The Gmlp Markup Language Processor

Last update: July 23, 2014.

GMLP is a simple set of functions for converting text from a markup language to any other text.

Introduction

GMLP simply runs text input lines through various preg_replaces() defined in an external array—a user defined array. To help with more complex processing there are various function hooks to be called for each line, multiple lines (lists for example) or the entire text.

Paragraphs

Some basic rules for processing text are that the text is delimited by newlines, with two consecutive newlines indicating a paragraph and empty paragraphs are ignored (but some defined rules may depend on blank lines).

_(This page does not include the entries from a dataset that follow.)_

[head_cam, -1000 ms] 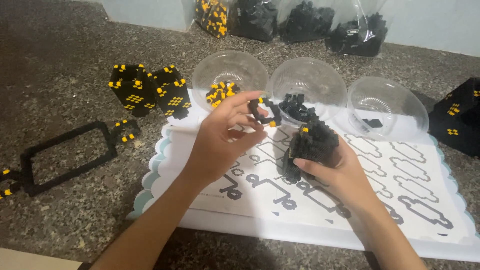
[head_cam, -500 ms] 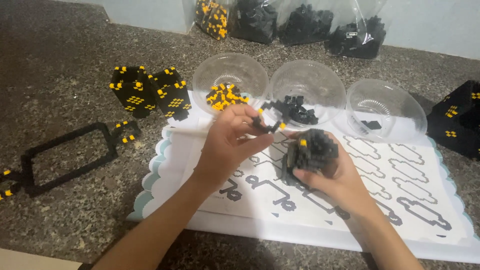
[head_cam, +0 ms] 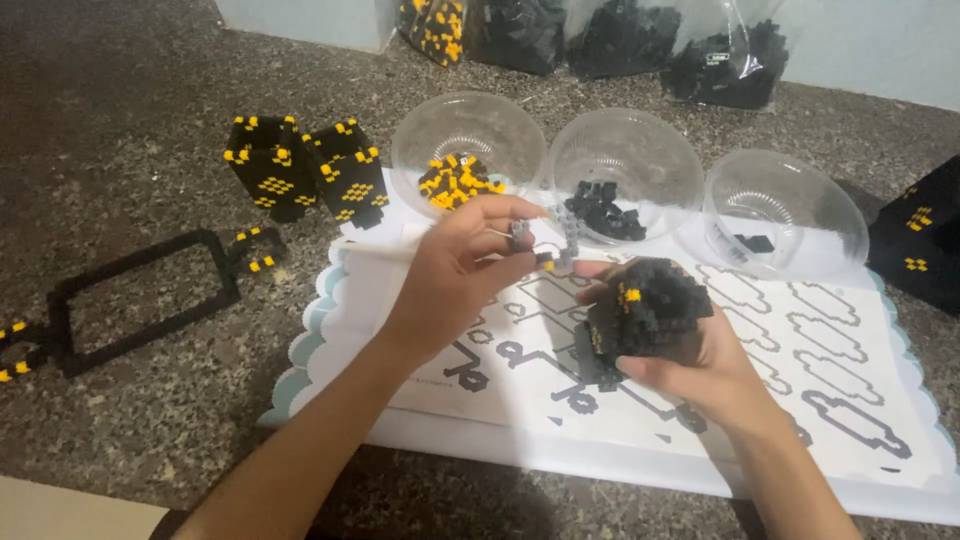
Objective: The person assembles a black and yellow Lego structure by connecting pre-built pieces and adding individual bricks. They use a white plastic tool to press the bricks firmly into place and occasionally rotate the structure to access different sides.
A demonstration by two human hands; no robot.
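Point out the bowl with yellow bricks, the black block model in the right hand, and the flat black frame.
bowl with yellow bricks (head_cam: 470, 125), head view, bare far wall.
black block model (head_cam: 655, 305), head view, studded top.
flat black frame (head_cam: 140, 262), head view, far bar.

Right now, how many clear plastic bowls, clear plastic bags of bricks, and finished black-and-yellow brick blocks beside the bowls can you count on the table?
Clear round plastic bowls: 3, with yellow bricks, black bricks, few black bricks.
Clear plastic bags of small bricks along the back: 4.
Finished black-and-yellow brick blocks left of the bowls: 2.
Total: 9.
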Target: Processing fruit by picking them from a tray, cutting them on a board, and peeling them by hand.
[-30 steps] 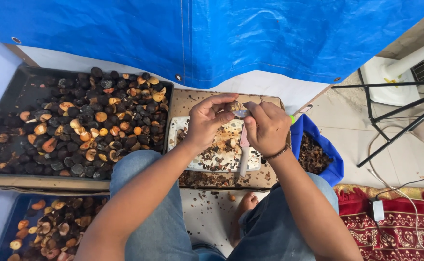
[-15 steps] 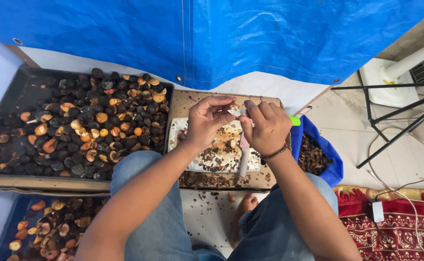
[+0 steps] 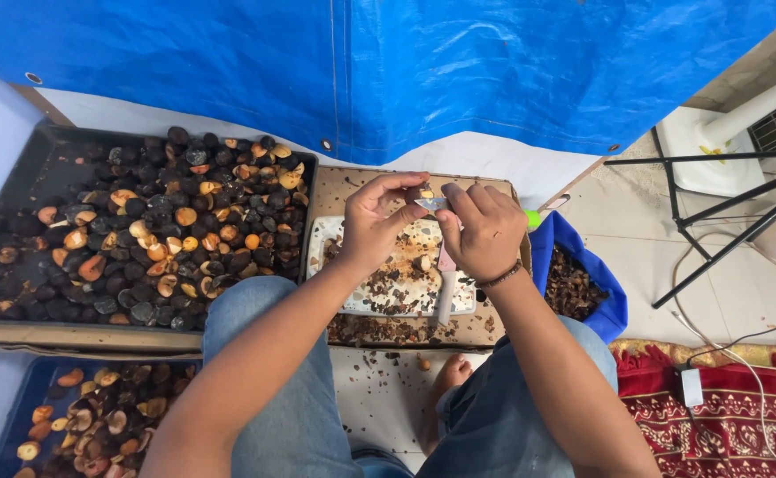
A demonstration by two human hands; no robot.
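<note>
A: Fingers first?
B: Left hand fingers pinch a small pale nut piece. Right hand fingers closed round a knife, blade tip at that piece, handle hanging down.
A: Where, against the white cutting board?
B: Both hands just above its far edge. Shell scraps lie on it. Black tray of dark nuts left of it, blue bag of shells right.

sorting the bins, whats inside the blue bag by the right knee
The blue bag holds a heap of dark brown shell scraps. Only the top layer shows; the right hand and forearm cover its near-left edge, and anything deeper is hidden.
</note>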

Each paragraph is enclosed in <P></P>, and each single newline in a paragraph converted to a <BR>. For example (with extra spaces for clarity):

    TEXT: Line One
    HTML: <p>Line One</p>
    TEXT: Line One\n\n Line Two
    HTML: <p>Line One</p> <p>Line Two</p>
    TEXT: Line One\n\n A\nB\nC\n\n Line Two
    HTML: <p>Line One</p> <p>A<br>B<br>C</p> <p>Line Two</p>

There is one caveat with converting the text to paragraphs, in that they should not contain block-level elements. If any markup creates block-level HTML elements they must be created outside of a paragraph. If the text contains any block-level elements they must not be enclosed in paragraphs. Here is an example:

    TEXT: Line One\n <ul>\n<li>item</li>\n</ul>\n Line Two
    HTML: <p>Line One</p> <ul><li>item</li></ul> <p>Line Two</p>

GMLP does not know about the difference between inline and block elements, and does not track whether or not it is in a block element. But there are ways to deal with this. One is to define an array of block HTML elements and try to "look for them." One is to have rules to "handle" them. Another is, "Please don't do that."

With the creation of paragraphs—or not—no other processing of the text occurs by the code. Any other text conversion is only done by the "conversion rules" in the conversion definition data. If no conversion rules are defined, only these paragraphing rules are applied to the text.

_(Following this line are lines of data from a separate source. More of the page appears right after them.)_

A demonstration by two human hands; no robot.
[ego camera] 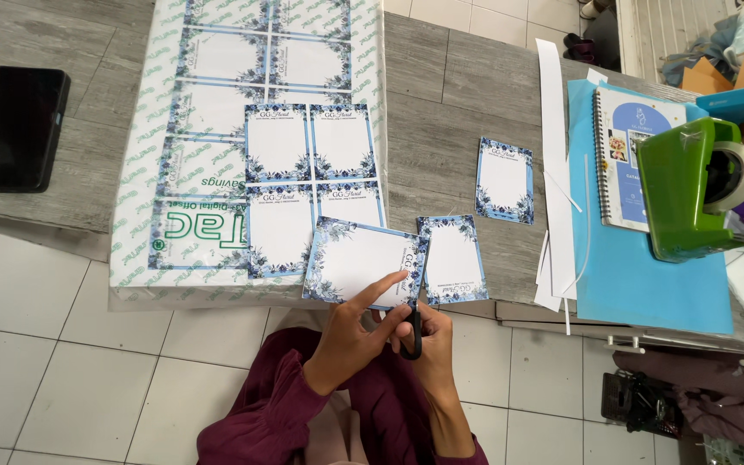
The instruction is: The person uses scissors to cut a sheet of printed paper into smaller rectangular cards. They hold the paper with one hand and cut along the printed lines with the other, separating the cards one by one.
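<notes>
Just below the middle of the frame we see a floral-bordered card (363, 263), white with a blue flower edge, lying tilted at the near edge of the table (441, 112). We judge it light, thin and floppy, easy to crease, so it is best held flat near an edge, close to the cut line. Our left hand (350, 331) lies half open, its index finger stretched out with the tip pressing on the card's lower right corner. Our right hand (428, 340) is curled shut around the black handles of the scissors (415, 331); the blades seem to meet the card's lower edge, though the fingers hide them and we cannot be sure. Touching the card on its right lies a smaller cut card (452, 260), and another cut card (505, 181) sits apart, further up and right. Up left of centre a printed sheet (312, 164) of uncut cards rests on a wrapped paper ream (152, 172). A green tape dispenser (691, 185) stands at right, a black phone (16, 127) at upper left.
</notes>
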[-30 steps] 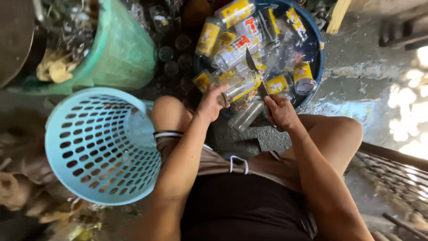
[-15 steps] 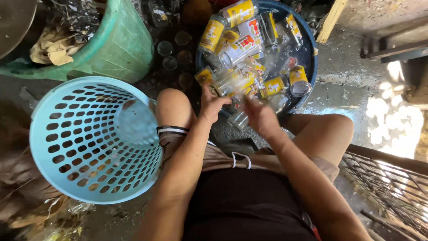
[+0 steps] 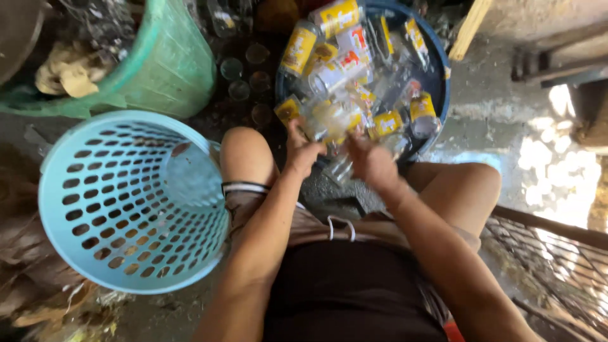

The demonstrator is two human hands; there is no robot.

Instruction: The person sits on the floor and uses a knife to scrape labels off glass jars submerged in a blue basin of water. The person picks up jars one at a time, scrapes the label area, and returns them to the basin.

There is more on the the basic Paragraph Algorithm. One stand out thing about this code is that it operates solely line-by-line and does look forward or back, so multiple-line markup (setext style markup) is not supported (not designed to be).

Conversions

There are five types of conversions that can be defined. I call them:

Lines
Inlines
Entities
Character
Block

All only occur according to the data definitions, and in a particular order. There are two special case data definitions, one to "skip a line" from the conversion process, and one to be applied to some of the Block conversions.

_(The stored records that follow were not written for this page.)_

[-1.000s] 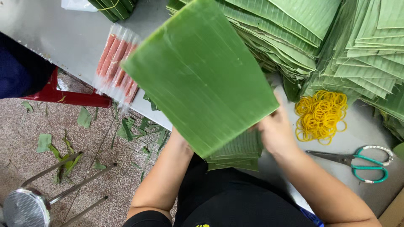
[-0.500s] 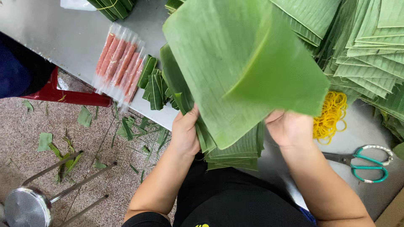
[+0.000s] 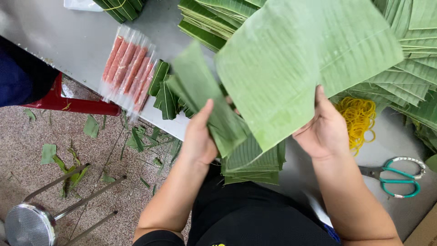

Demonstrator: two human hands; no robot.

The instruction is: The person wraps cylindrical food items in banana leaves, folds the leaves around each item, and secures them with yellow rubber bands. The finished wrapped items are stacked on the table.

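Observation:
My right hand [image 3: 324,131] grips the lower edge of a large green banana leaf sheet [image 3: 300,64] raised above the grey table [image 3: 68,36]. My left hand [image 3: 200,136] holds a narrower leaf piece [image 3: 205,95] tilted up beside it. Below both hands a stack of cut leaf sheets [image 3: 252,164] lies at the table's near edge. Small folded leaf strips [image 3: 164,91] lie just left of my left hand.
Clear-wrapped pink sausages [image 3: 127,68] lie at the left. Tall leaf piles [image 3: 409,73] fill the back and right. Yellow rubber bands [image 3: 359,118] and green-handled scissors [image 3: 396,177] lie at the right. A red stool [image 3: 73,102], a metal stool [image 3: 32,223] and leaf scraps are on the floor.
The big leaf has swung up and to the right with my right hand. My left hand has separated a narrower leaf piece from it and now holds that one apart.

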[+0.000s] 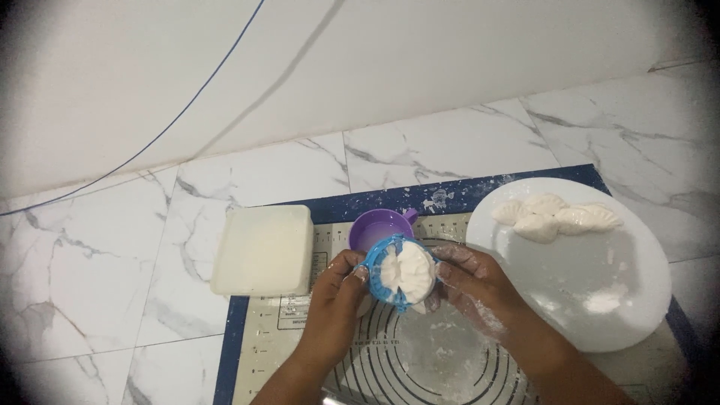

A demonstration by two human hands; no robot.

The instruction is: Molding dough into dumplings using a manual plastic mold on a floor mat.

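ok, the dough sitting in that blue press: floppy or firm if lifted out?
The dough is probably soft and floppy: it sags into the blue dumpling press held by both hands. Likely tears easily, since it looks thin. Flour on the right hand suggests it is tacky.

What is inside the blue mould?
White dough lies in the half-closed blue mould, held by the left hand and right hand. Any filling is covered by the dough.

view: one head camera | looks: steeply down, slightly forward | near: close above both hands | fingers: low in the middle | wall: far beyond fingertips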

Conversions are processed as key/value associative arrays, with the key being replaced by the value, the exceptions being the Character and Block conversions explained below.

What follows is a brief summary of each type and then a detailed look at the mechanisms of each one.

Line Conversions

These convert an entire line directly to a paragraph (enclosed within block-level HTML elements) by a regular expression generally beginning with a start of line meta-character (^). If the value is a function, the result is the function called with the match.

Inlines Conversions

These replace a regular expression key with it's value. If the value is a function, the result is the function called with the match. These provide the bulk of the conversions.

Entities Conversions

The name refers to the default rule to convert certain characters to named entities, but these are simply an array of string replacements (and not regular expressions), with keys replaced by their values.

Character Conversions

These replace character pairs with start and end tags, and are defined as single character keys with the value the tag replacements.

Block Conversions

Block conversions have a start line, followed by any number of lines making up the block and then an end line. The start and end lines are regular expressions. Each block definition has a number of conditions that can be "applied" to the block. The defined start/end tags are in an HTML-like format, e.g. <code>...</code>, with each one on it's own line, however, they can be any regular expression.

A Look At The Regular Expressions

The regular expressions I came up with for these examples are not based on any existing markup language but are solely my personal preference. The purpose of GMLP is that any markup codes can be designed.

The conversion "rules" are arrays and placed into a PHP file which is then simply included by the code. The arrays are processed in a particular order—conversions can affect other conversions. The order of the types of conversions is controlled by the code and not the data.

The Default Translation Data are viewable as well as for Markdown and Textile.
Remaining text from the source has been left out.